__Work task__. Which lines in the records below mention the word "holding"? Copy each one out.

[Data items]
*** Block opens ***

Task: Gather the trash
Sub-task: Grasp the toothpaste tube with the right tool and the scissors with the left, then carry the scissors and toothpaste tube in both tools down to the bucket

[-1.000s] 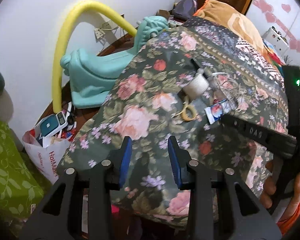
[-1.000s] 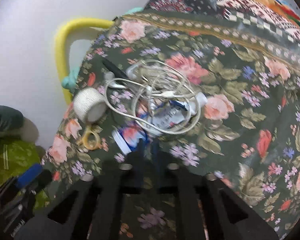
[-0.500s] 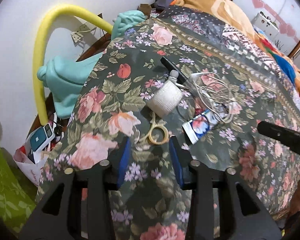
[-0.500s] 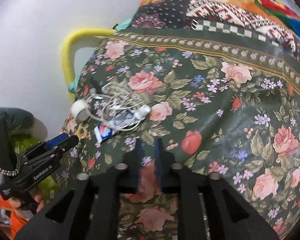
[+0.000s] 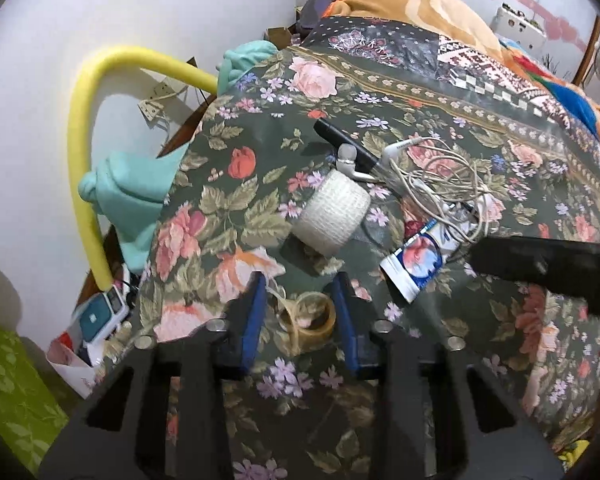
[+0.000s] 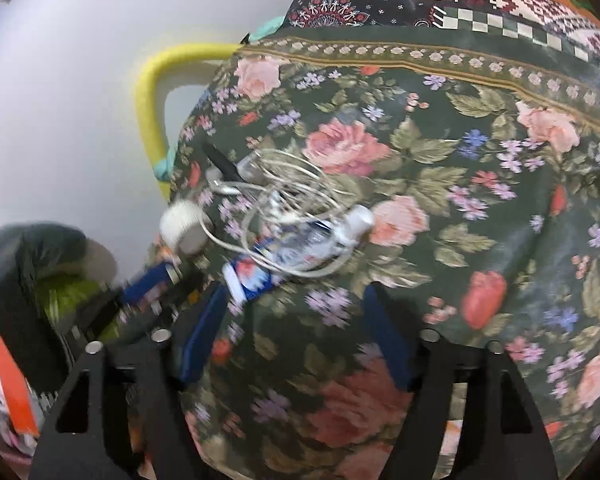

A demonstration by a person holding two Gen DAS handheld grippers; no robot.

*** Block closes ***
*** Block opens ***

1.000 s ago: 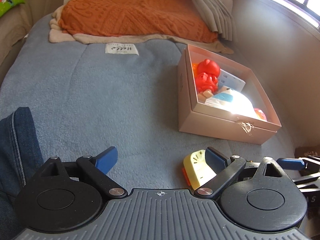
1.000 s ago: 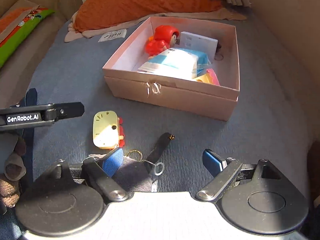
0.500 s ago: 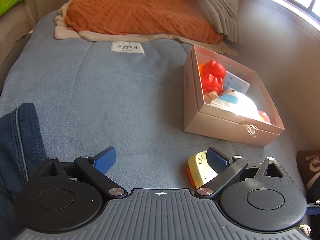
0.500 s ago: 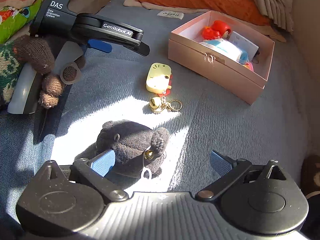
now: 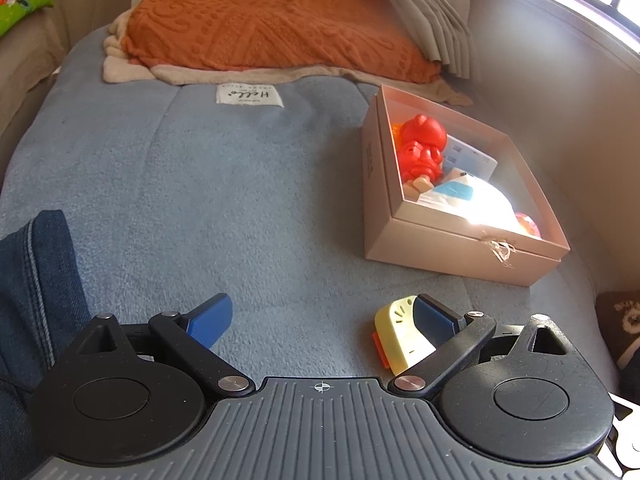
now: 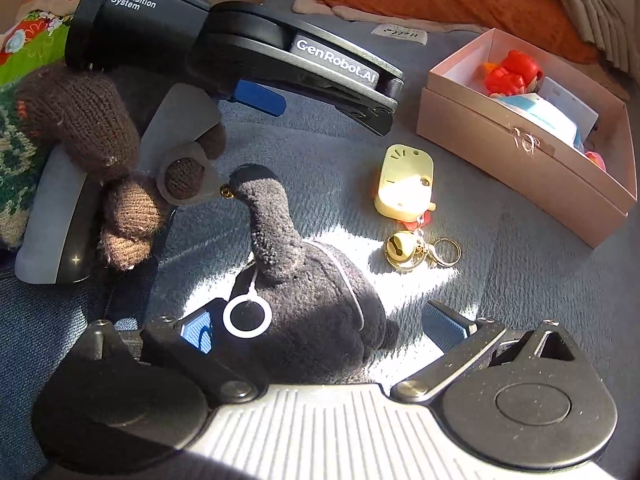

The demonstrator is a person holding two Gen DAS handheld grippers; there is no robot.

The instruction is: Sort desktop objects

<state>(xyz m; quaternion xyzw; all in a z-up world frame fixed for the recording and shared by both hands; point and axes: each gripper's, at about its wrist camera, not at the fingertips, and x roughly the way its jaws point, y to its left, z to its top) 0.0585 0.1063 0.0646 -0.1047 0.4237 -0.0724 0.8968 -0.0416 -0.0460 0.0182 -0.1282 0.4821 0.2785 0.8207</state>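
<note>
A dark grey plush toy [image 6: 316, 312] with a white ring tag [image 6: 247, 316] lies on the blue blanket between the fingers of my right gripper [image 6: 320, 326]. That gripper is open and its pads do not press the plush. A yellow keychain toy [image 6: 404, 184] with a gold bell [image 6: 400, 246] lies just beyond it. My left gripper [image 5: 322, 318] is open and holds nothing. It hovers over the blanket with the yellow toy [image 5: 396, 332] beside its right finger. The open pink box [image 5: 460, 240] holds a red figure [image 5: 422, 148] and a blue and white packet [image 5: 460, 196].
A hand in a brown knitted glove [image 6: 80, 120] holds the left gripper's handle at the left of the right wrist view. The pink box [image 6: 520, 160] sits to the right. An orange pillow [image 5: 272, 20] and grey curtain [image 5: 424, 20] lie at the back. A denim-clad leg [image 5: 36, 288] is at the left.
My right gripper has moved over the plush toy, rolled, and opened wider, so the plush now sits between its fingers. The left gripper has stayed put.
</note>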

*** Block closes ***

__Solution to the exercise__.
A demonstration by a person holding two Gen DAS handheld grippers; no robot.
The demonstrator is a person holding two Gen DAS handheld grippers; there is no robot.

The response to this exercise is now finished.